WORK INSTRUCTIONS ->
Below is a listing. Quote from it, exactly, the lines from the one containing "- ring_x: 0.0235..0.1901" down to the one containing "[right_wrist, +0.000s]", both ends included, and nothing else.
THE DATA below:
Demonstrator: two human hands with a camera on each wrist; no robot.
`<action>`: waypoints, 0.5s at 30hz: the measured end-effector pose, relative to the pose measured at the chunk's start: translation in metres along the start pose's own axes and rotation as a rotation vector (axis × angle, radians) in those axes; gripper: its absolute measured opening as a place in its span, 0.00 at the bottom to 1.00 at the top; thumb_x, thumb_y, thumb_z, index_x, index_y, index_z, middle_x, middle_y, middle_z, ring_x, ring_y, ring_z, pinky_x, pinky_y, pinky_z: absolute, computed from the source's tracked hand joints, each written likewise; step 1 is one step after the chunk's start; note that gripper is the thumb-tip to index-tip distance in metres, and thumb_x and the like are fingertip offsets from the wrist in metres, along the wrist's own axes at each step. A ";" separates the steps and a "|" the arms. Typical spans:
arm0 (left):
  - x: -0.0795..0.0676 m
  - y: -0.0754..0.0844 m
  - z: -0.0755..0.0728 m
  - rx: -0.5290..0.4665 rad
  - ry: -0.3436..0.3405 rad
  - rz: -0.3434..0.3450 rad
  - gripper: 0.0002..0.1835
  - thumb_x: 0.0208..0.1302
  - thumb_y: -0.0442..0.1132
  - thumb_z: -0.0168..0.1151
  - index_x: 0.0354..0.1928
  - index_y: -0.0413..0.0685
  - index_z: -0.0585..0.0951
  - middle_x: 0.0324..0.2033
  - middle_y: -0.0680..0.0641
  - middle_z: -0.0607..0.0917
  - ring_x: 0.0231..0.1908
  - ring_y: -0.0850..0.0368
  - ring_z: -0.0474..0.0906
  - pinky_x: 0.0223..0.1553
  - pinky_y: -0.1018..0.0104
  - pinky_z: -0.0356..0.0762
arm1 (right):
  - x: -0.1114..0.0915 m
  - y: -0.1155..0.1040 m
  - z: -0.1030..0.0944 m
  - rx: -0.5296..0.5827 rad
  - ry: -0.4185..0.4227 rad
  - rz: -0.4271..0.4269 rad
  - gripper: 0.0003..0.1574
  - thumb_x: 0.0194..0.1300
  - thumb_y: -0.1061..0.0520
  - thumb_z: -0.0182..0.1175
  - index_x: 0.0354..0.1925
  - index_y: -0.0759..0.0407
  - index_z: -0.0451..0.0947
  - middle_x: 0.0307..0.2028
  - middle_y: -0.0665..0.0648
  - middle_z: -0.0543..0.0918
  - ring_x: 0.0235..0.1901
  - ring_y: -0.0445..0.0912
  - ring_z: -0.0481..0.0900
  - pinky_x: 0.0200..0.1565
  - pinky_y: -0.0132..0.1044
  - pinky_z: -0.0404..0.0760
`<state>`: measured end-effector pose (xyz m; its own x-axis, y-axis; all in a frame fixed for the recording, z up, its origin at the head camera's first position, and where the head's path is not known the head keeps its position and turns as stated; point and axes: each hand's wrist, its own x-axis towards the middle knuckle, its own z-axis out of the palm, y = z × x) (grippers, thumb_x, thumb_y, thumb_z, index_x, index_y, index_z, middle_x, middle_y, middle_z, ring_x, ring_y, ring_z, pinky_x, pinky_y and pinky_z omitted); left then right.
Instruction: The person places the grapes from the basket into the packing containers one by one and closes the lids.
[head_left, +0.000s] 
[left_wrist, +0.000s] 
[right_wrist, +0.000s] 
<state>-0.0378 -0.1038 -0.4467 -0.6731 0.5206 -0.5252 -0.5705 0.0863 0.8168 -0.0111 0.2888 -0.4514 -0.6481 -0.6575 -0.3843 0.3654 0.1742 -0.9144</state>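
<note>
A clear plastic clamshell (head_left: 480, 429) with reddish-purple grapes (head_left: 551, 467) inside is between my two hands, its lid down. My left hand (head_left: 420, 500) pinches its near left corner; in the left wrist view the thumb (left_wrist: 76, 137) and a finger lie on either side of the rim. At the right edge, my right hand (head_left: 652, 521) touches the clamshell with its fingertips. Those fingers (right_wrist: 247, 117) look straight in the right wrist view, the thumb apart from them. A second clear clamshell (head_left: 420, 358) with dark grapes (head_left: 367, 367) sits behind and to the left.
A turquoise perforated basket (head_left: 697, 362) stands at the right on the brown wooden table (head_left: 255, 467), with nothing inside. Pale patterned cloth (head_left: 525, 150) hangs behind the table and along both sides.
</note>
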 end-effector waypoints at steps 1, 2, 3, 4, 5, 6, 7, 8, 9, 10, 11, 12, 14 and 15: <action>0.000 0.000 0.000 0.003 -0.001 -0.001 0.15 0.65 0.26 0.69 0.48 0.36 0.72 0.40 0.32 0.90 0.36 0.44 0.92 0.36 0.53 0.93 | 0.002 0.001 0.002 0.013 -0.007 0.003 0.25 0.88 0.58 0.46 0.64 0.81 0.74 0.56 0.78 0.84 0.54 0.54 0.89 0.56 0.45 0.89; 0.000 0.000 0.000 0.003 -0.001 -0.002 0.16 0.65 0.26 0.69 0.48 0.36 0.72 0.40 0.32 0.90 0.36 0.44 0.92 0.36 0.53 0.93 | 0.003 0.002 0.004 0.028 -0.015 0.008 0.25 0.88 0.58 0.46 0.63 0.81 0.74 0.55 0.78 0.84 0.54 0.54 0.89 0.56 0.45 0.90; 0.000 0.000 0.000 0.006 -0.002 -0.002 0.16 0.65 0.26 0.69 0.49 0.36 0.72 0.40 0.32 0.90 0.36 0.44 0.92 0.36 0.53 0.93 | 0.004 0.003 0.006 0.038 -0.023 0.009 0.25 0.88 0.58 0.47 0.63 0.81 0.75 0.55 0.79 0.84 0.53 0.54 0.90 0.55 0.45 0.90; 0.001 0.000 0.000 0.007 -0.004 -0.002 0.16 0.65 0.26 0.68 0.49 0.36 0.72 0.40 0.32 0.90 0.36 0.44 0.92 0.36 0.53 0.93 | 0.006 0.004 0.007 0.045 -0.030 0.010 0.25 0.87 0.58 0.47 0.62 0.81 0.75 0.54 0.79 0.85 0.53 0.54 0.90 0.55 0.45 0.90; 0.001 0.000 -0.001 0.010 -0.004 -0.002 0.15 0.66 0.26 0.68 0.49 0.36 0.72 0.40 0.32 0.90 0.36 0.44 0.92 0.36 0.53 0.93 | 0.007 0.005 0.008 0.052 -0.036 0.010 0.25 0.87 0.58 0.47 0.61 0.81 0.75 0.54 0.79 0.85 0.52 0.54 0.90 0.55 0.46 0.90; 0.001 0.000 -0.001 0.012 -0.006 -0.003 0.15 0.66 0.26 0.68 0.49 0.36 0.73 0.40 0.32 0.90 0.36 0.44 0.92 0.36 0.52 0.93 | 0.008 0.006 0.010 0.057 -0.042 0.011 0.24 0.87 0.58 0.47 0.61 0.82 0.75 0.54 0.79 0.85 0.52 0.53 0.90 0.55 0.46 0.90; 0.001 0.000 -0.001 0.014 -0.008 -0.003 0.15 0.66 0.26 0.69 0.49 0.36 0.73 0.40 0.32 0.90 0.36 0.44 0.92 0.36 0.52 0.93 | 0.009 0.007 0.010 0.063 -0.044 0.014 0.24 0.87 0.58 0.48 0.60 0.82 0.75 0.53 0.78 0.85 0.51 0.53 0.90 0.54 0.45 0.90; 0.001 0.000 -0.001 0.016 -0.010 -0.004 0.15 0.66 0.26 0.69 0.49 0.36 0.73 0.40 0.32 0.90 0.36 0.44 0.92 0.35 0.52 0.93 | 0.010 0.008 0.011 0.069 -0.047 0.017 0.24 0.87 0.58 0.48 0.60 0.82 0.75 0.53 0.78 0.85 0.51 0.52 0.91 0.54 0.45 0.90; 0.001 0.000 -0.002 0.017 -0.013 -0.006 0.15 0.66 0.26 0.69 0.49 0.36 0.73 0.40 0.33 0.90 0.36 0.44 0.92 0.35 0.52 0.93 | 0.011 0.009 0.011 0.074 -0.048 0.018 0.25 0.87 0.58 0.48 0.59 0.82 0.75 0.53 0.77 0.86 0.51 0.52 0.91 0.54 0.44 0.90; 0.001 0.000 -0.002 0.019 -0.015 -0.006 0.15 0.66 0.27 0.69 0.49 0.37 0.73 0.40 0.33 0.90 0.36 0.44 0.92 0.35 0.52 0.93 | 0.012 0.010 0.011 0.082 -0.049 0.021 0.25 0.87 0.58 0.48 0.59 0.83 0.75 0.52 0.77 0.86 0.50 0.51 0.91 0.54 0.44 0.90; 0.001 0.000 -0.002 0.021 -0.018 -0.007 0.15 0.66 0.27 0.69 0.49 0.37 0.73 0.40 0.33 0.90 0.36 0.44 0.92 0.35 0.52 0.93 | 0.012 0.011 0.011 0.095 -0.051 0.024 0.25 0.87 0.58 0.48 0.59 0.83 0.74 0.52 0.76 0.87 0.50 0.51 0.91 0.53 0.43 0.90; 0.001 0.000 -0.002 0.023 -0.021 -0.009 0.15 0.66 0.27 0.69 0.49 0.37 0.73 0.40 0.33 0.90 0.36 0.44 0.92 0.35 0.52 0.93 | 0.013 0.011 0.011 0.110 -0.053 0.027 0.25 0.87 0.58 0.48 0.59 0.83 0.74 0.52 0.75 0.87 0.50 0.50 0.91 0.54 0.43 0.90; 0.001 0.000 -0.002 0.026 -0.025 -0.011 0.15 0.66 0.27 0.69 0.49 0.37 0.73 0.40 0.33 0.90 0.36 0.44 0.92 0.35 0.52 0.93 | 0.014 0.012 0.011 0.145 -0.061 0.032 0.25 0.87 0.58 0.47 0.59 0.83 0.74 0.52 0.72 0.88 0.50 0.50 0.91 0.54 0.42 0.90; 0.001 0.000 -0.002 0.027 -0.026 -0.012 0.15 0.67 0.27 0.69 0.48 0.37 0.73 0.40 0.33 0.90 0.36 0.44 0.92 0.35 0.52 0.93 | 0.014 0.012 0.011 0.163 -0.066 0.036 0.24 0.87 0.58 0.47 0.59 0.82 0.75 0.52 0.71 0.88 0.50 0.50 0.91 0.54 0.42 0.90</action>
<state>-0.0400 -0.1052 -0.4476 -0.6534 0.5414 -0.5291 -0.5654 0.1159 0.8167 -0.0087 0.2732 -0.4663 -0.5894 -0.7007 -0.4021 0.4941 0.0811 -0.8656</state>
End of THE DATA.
WRITTEN SOLUTION ->
  - ring_x: 0.0235..0.1901
  - ring_y: -0.0445..0.0912
  - ring_z: -0.0481..0.0900
  - pinky_x: 0.0200..0.1565
  - pinky_y: -0.0132..0.1044
  - pinky_z: -0.0404..0.0760
`<state>`: measured end-effector pose (xyz m; its own x-axis, y-axis; all in a frame fixed for the recording, z up, its origin at the head camera's first position, and where the head's path is not known the head keeps its position and turns as stated; point and axes: each hand's wrist, its own x-axis towards the middle knuckle, its own z-axis out of the palm, y = z × x) (grippers, thumb_x, thumb_y, thumb_z, index_x, index_y, index_z, middle_x, middle_y, middle_z, ring_x, ring_y, ring_z, pinky_x, pinky_y and pinky_z omitted); left then right.
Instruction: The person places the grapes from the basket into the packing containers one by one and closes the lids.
[head_left, +0.000s] 
[left_wrist, +0.000s] 
[right_wrist, +0.000s] 

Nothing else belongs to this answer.